### Assignment
Quote exactly the lines spanning from the top of the data below to the line that contains "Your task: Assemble", including both.

### Given information
★ ★ ★

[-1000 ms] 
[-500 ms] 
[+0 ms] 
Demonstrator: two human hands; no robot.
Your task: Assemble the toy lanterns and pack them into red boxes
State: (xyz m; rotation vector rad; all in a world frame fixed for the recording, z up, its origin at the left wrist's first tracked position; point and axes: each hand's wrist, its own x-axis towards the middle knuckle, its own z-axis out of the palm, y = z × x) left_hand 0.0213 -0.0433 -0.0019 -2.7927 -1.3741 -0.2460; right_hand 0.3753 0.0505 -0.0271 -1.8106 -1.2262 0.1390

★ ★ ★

### The answer
[-1000 ms] 
[-500 ms] 
[+0 ms] 
Demonstrator: two human hands; no robot.
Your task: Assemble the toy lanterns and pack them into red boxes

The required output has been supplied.